A lot of people think we’re on our way to solving climate change. They see a solar project here and a wind project there. They see Tesla building cool electric cars. It’s easy to think, “Smart people are on the case.”

What they don’t realize is the sheer scale of ongoing environmental devastation caused by consuming and extracting fossil fuels. They don’t hear about the toxic swamps left by Canadian tar sand oil extraction. Or the scars on the land from mountaintop coal extraction in West Virginia. And they may not realize we’re nowhere close to meeting the Paris Climate Accords goal of keeping the planet under two degrees of warming and what that means.

The pathway to two degrees is getting so slim you can hardly see it; at present, it depends on emissions commitments literally no nation is keeping and technologies no one has seen work, and which many scientists now believe cannot possibly work. This is not good…

In the new issue of Nature Climate Change, a team lead by Drew Shindell tried to quantify the suffering that would be avoided if the planet were kept below 1.5 degrees of warming, rather than two degrees — in other words, how much additional suffering would result from that additional half-degree of warming. Their answer: 150 million more people would die from air pollution alone in a two-degree-warmer world than in a 1.5-degree-warmer one.

That is all to say, it is a virtual certainty that we will inflict, thanks to climate change, the equivalent of 25 Holocausts on the world. Or rather, thanks only to the air pollution associated with climate change. We are almost sure to break two degrees of warming, and those numbers do not reflect any of the other — quite considerable — effects of climate change. So 25 Holocausts is our absolute best-case outcome; the likely suffering will be considerably higher still.

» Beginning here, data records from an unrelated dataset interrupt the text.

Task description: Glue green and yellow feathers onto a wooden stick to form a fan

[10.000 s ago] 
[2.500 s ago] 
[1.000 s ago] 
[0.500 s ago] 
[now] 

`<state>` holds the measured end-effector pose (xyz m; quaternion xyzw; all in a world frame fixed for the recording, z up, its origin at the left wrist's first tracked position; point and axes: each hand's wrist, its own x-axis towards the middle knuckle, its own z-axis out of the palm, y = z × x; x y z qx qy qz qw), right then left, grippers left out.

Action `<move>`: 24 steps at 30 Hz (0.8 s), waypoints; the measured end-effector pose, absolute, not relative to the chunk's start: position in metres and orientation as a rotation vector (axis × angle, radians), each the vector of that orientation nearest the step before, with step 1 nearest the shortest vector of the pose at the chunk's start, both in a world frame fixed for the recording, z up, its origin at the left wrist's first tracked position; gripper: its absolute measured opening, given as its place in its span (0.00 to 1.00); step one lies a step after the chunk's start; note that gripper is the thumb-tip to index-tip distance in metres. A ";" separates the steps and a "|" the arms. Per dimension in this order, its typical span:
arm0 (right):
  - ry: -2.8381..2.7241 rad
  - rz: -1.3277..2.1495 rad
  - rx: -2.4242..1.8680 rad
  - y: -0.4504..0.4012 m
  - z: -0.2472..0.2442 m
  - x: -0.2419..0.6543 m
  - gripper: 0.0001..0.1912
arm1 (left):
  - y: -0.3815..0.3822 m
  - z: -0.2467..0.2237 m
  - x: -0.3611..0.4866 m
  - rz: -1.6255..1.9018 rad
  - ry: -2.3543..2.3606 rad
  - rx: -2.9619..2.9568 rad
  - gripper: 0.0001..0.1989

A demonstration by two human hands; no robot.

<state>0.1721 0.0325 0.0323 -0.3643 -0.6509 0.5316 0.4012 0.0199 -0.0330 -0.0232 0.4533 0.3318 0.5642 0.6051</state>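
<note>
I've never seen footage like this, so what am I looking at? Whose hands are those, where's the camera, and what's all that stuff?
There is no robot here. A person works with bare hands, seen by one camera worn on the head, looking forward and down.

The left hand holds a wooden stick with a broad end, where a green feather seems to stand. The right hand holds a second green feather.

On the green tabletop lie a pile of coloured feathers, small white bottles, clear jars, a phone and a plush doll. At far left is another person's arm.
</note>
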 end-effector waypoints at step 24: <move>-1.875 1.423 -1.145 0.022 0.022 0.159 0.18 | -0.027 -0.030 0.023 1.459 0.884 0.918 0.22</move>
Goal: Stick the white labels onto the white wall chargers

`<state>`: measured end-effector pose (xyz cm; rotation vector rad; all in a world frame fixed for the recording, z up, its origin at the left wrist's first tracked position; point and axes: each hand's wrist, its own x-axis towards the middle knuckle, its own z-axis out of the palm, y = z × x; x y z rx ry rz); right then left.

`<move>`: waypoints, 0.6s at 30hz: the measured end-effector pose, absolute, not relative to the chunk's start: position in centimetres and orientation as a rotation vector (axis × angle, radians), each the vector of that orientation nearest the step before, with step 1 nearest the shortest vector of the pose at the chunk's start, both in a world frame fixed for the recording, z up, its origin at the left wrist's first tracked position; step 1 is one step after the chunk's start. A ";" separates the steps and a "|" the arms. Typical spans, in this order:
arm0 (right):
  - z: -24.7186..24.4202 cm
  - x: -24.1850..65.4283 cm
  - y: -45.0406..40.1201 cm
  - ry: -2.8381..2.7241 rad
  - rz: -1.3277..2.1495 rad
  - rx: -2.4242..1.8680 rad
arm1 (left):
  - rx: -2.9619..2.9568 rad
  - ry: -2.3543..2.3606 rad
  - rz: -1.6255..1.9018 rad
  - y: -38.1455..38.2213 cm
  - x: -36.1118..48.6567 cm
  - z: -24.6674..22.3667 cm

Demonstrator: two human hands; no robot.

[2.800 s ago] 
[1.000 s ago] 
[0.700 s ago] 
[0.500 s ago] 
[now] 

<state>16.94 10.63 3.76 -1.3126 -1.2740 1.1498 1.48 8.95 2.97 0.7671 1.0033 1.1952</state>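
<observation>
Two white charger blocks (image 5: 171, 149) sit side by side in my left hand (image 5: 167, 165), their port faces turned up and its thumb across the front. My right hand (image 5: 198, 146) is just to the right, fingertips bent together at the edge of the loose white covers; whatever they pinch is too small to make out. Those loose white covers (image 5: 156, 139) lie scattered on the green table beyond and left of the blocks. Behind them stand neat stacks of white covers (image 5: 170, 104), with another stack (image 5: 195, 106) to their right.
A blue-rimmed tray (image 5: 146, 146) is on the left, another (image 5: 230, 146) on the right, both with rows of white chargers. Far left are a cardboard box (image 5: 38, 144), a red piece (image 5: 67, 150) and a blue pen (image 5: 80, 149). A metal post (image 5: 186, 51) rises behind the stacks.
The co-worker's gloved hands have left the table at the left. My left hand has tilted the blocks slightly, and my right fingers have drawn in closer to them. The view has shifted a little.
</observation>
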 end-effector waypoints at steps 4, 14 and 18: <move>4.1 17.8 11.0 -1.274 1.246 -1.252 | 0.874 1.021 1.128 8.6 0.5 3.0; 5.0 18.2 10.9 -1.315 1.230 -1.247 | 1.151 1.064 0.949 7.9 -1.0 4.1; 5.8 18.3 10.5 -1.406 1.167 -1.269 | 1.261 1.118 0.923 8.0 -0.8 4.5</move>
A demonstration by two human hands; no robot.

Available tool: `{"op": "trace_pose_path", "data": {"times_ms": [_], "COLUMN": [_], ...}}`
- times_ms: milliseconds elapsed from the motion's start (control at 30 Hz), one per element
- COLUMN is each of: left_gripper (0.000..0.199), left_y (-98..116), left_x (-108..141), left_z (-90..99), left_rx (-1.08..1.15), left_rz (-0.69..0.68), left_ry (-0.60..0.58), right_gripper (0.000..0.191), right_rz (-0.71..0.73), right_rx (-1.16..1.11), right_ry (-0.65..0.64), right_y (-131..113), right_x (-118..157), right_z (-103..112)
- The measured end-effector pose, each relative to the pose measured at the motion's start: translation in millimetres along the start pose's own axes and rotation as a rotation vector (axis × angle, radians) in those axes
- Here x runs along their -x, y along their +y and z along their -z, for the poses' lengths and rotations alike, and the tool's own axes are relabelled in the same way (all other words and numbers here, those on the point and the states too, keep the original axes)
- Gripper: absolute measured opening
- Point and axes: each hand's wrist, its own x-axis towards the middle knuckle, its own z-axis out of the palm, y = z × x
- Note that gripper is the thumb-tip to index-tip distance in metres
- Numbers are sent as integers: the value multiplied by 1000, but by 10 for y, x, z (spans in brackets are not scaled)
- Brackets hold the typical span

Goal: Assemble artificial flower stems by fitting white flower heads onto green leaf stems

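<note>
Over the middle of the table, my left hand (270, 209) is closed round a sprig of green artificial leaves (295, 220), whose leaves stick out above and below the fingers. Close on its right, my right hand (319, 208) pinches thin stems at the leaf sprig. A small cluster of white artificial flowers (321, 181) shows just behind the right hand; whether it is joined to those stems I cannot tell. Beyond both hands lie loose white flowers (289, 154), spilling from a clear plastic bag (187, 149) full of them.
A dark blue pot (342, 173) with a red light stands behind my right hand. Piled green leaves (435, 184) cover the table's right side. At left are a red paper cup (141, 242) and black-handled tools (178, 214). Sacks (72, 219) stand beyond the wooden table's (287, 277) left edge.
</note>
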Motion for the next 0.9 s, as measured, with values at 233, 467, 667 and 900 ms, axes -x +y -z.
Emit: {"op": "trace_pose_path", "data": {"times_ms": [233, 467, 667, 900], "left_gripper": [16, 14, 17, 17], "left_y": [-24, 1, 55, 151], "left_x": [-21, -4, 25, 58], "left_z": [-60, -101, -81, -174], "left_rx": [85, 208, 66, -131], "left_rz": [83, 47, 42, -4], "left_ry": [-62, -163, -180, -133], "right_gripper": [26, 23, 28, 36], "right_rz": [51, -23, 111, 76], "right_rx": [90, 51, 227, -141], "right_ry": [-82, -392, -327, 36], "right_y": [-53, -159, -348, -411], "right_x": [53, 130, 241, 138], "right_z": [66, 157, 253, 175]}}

Oof. Things are clearly rough when we’re saying things like “25 Holocausts is our absolute best-case outcome.” It’s plain to see: There are problems with energy the world desperately needs to solve and we lack effective global mechanisms to deal with them. We need solutions that are disruptive and new. And we need thinkers who can help us get there — people like energy expert Tony Seba.

We need solutions that are disruptive and new.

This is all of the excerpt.